May 2016 No. 40
Regaining Flexor Tendon Glide within Zone 2
What is your treatment approach if you have followed your preferred post-operative treatment for a Zone 2 flexor tendon repair or tenolysis and the range of flexion remains frustratingly limited? (NOTE: The discussion below assumes the patient is past the acute postoperative stage and it is safe for the patient to actively flex the finger.)
Two pertinent questions likely come to mind:
1. What position/s and exercise/s will maximize zone 2 flexor tendon excursion?
2. What are the lingering sources of resistance to flexor tendon excursion within zone 2 and how can they be minimized?

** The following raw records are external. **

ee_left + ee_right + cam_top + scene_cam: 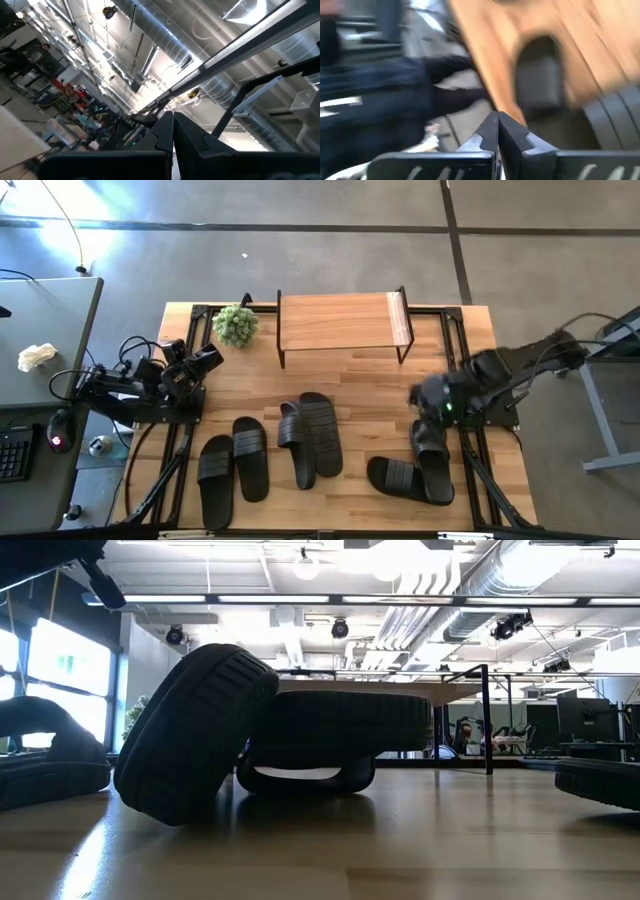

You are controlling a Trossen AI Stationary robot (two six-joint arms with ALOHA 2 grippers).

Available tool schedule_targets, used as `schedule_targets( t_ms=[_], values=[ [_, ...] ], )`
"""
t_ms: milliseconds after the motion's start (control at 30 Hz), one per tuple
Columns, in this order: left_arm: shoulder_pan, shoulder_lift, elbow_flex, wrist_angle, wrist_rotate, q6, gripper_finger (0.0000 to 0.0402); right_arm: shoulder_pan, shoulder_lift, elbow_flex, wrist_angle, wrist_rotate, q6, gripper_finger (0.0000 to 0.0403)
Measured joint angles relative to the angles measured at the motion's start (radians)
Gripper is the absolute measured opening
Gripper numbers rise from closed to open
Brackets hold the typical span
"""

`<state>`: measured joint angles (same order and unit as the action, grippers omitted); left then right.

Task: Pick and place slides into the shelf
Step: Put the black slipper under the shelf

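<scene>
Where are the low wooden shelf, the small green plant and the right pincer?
Low light-wood shelf (335, 321): high view, plank top.
Small green plant (236, 324): high view, leafy middle.
Right pincer (497, 120): right wrist view, between shut fingertips.

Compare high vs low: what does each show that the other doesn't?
High only: all six slides in three pairs, the plant, the left gripper parked at the table's left edge, and the right gripper above the right pair. Low only: the room's ceiling and lights. Both: the middle pair, overlapping, and the shelf, bare.
</scene>
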<state>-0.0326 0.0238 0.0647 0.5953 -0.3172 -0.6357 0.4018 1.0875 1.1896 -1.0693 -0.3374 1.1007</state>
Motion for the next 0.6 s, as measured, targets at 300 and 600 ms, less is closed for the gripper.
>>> schedule_targets(
  t_ms=[300, 600],
  values=[
    [0.000, 0.000, 0.000, -0.117, -0.008, 0.000, 0.0001, 0.375, 0.076, 0.000, -0.232, 0.335, 0.464, 0.0000],
    [0.000, 0.000, 0.000, -0.164, -0.011, 0.003, 0.0001, 0.489, 0.281, 0.000, -0.310, 0.302, 0.490, 0.0000]
  ],
)
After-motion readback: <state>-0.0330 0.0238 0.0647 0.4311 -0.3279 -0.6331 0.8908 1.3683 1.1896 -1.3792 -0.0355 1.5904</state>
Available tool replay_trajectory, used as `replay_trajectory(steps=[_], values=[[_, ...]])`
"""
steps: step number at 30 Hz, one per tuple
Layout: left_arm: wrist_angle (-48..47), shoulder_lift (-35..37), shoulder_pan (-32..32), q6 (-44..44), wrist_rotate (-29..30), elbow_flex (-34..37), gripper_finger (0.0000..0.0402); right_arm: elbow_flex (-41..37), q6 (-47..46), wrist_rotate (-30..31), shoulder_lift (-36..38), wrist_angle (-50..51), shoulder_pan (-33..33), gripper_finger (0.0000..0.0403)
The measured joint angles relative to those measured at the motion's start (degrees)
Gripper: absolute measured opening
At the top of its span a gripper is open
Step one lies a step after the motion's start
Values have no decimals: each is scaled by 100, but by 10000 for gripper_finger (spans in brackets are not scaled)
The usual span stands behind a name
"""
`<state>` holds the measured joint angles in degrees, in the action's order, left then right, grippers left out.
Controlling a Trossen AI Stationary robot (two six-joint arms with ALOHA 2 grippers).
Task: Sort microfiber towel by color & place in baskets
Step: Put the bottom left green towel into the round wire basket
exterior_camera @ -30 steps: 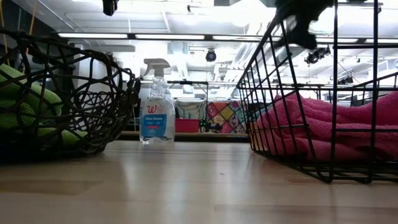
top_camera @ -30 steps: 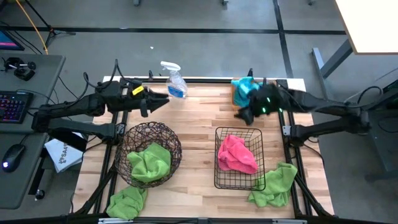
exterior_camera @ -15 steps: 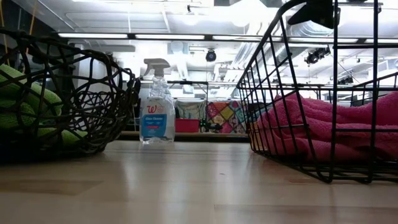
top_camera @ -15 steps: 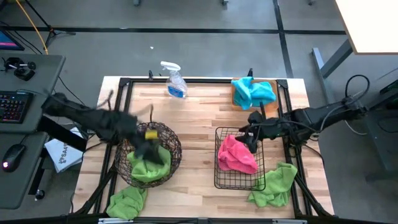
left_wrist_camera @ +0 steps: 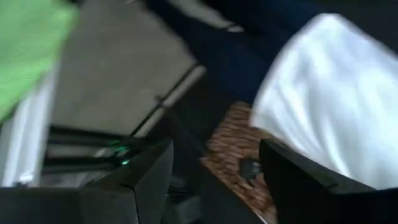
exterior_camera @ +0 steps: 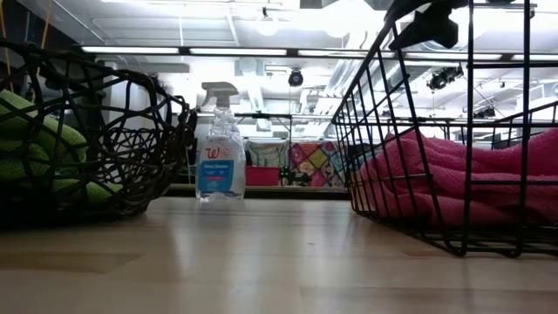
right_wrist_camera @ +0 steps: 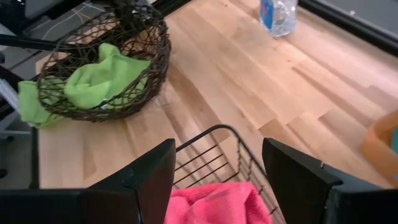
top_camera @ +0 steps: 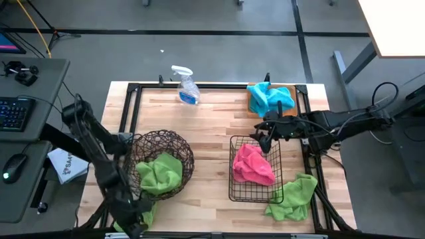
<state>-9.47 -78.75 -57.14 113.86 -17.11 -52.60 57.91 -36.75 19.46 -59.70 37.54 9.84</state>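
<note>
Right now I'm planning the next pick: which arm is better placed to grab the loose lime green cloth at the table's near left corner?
Left. The left gripper, jaws open, is right at that lime green cloth beside the round woven-wire bowl. The right gripper hangs over the black wire-grid basket, far across.

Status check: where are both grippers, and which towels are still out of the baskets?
Left gripper open, empty, over loose green towel at near-left edge. Right gripper open, empty, above black basket holding pink towel. Second green towel loose near-right. Nothing blocking.
</note>
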Motion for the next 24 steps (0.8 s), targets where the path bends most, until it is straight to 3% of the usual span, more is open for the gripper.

The good news is that the answer to both questions is likely the same!!
Assuming the patient is able to stabilize the wrist in some extension and that the flexor muscles are fully innervated, the following are the likely culprits (there can be others) limiting glide of the repaired flexor tendons within zone 2:
1. Adherence of the flexor digitorum profundus (FDP) and/or flexor digitorum superficialis (FDS) to the surrounding tissues and/or to each other.
2. Stiffness of the PIP and/or DIP joints
3. Interosseous muscle tightness
4. Lumbrical muscle tightness
5. Digital edema
Each of these factors is best remedied by one approach: active interphalangeal (IP) joint flexion and extension while the metacarpophalangeal (MP) joint is blocked in extension (active hook).
Adherence of the FDP and/or FDS to the Surrounding Tissues and/or to Each Other
Active MP joint flexion has no effect on the flexor tendon glide within zone 2.1 Although the end goal for our patients is full finger flexion, if the resistance/adherence is in zone 2, full finger flexion will not produce maximum glide within zone 2. It is well documented that both the maximum excursion and maximum differential excursion of the FDP and the FDS within zone 2 occurs in the active hook position.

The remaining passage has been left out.